To address the issue, this patch implements mmap() on /proc/vmcore to
improve read performance. My simple benchmark shows the improvement
from 200 [MiB/sec] to over 50.0 [GiB/sec].

Benchmark
=========

= Machine spec
  - CPU: Intel(R) Xeon(R) CPU E7- 4820 @ 2.00GHz (4 sockets, 8 cores) (*)
  - memory: 32GB
  - kernel: 3.8-rc6 with this patch
  - vmcore size: 31.7GB

  (*) only 1 cpu is used in the 2nd kernel now.

= Benchmark Case

1) copy /proc/vmcore *WITHOUT* mmap() on /proc/vmcore

$ time dd bs=4096 if=/proc/vmcore of=/dev/null
8307246+1 records in
8307246+1 records out
real    2m 31.50s
user    0m 1.06s
sys     2m 27.60s

So performance is 214.26 [MiB/sec].

2) copy /proc/vmcore with mmap()

  I ran the next command and recorded real time:

  $ for n in $(seq 1 15) ; do \
  >   time copyvmcore2 --blocksize=$((4096 * (1 << (n - 1)))) /proc/vmcore /dev/null \
  > done

  where copyvmcore2 is an ad-hoc test tool that read data from
  /proc/vmcore via mmap() in given block-size unit and write them to
  some file.

|  n | map size |  time | page table | performance |
|    |          | (sec) |            |   [GiB/sec] |
|----+----------+-------+------------+-------------|
|  1 | 4 KiB    | 78.35 | 8 iB       |        0.40 |
|  2 | 8 KiB    | 45.29 | 16 iB      |        0.70 |
|  3 | 16 KiB   | 23.82 | 32 iB      |        1.33 |
|  4 | 32 KiB   | 12.90 | 64 iB      |        2.46 |
|  5 | 64 KiB   |  6.13 | 128 iB     |        5.17 |
|  6 | 128 KiB  |  3.26 | 256 iB     |        9.72 |
|  7 | 256 KiB  |  1.86 | 512 iB     |       17.04 |
|  8 | 512 KiB  |  1.13 | 1 KiB      |       28.04 |
|  9 | 1 MiB    |  0.77 | 2 KiB      |       41.16 |
| 10 | 2 MiB    |  0.58 | 4 KiB      |       54.64 |
| 11 | 4 MiB    |  0.50 | 8 KiB      |       63.38 |
| 12 | 8 MiB    |  0.46 | 16 KiB     |       68.89 |
| 13 | 16 MiB   |  0.44 | 32 KiB     |       72.02 |
| 14 | 32 MiB   |  0.44 | 64 KiB     |       72.02 |
| 15 | 64 MiB   |  0.45 | 128 KiB    |       70.42 |

3) copy /proc/vmcore with mmap() on /dev/oldmem

I posted another patch series for mmap() on /dev/oldmem a few weeks ago.
See: https://lkml.org/lkml/2013/2/3/431

Next is the table shown on the post showing the benchmark.

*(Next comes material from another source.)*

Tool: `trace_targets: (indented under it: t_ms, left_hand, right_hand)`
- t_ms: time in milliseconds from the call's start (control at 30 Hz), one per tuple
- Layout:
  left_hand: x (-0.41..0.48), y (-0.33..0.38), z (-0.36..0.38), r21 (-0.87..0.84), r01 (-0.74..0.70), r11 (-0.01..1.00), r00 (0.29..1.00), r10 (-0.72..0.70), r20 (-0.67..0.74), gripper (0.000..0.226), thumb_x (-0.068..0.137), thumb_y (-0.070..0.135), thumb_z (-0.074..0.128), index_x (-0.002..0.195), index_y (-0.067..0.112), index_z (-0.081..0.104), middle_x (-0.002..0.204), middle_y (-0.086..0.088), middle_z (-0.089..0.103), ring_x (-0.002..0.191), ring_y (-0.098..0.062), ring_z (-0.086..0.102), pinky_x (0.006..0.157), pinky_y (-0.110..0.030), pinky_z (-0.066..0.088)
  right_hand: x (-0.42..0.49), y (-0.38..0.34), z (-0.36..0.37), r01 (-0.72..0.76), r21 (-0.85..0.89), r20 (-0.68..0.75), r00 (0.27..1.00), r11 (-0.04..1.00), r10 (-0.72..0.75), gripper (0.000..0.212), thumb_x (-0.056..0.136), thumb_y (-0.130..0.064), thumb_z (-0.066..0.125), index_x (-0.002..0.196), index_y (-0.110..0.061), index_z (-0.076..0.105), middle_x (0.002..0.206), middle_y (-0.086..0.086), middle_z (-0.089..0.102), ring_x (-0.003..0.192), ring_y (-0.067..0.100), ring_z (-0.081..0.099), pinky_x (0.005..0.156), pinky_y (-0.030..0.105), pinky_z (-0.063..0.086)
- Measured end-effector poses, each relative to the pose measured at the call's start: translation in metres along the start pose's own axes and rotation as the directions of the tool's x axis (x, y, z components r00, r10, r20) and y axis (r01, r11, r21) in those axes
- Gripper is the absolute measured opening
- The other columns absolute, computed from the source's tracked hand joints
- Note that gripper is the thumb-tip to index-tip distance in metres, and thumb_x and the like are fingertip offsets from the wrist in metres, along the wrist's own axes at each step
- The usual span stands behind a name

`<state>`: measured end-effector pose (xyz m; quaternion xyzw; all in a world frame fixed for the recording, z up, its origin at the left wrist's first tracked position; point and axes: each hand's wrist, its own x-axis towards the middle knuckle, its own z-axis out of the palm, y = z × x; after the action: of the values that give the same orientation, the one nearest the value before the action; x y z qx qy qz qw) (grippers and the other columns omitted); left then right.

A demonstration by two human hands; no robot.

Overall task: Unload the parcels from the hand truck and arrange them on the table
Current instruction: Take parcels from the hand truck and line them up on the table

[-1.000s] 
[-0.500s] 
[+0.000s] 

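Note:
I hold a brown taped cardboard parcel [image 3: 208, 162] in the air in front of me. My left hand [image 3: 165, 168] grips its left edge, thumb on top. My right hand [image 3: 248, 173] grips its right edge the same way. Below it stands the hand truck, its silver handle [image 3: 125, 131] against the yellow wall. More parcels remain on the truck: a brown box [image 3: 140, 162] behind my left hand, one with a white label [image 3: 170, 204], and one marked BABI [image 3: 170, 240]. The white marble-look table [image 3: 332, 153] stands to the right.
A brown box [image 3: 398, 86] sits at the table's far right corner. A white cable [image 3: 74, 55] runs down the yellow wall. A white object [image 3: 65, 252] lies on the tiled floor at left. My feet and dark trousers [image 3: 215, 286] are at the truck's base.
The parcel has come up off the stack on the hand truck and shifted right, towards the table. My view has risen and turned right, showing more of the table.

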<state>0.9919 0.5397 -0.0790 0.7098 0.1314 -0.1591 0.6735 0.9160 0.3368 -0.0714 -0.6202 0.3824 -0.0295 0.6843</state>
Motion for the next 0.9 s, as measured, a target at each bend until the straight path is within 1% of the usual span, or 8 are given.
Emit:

|  n | map size |  time | page table | performance |
|    |          | (sec) |            |   [GiB/sec] |
|----+----------+-------+------------+-------------|
|  1 | 4 KiB    | 41.86 | 8 iB       |        0.76 |
|  2 | 8 KiB    | 25.43 | 16 iB      |        1.25 |
|  3 | 16 KiB   | 13.28 | 32 iB      |        2.39 |
|  4 | 32 KiB   |  7.20 | 64 iB      |        4.40 |
|  5 | 64 KiB   |  3.45 | 128 iB     |        9.19 |
|  6 | 128 KiB  |  1.82 | 256 iB     |       17.42 |
|  7 | 256 KiB  |  1.03 | 512 iB     |       30.78 |
|  8 | 512 KiB  |  0.61 | 1K iB      |       51.97 |
|  9 | 1 MiB    |  0.41 | 2K iB      |       77.32 |
| 10 | 2 MiB    |  0.32 | 4K iB      |       99.06 |
| 11 | 4 MiB    |  0.27 | 8K iB      |      117.41 |
| 12 | 8 MiB    |  0.24 | 16 KiB     |      132.08 |
| 13 | 16 MiB   |  0.23 | 32 KiB     |      137.83 |
| 14 | 32 MiB   |  0.22 | 64 KiB     |      144.09 |
| 15 | 64 MiB   |  0.22 | 128 KiB    |      144.09 |

= Discussion

- For small map size, we can see performance degradation on mmap()
  case due to many page table modification and TLB flushes similarly
  to read_oldmem() case. But for large map size we can see the
  improved performance.

  Each application need to choose appropreate map size for their
  preferable performance.

- mmap() on /dev/oldmem appears better than that on /proc/vmcore. But
  actual processing does not only copying but also IO work. This
  difference is not a problem.

- Both mmap() case shows drastically better performance than previous
  RFC patch set's about 2.5 [GiB/sec] that maps all dump target memory
  in kernel direct mapping address space. This is because there's no
  longer memcpy() from kernel-space to user-space.

Design
======

= Support Range

- mmap() on /proc/vmcore is supported on ELF64 interface only. ELF32
  interface is used only if dump target size is less than 4GB. Then,
  the existing interface is enough in performance.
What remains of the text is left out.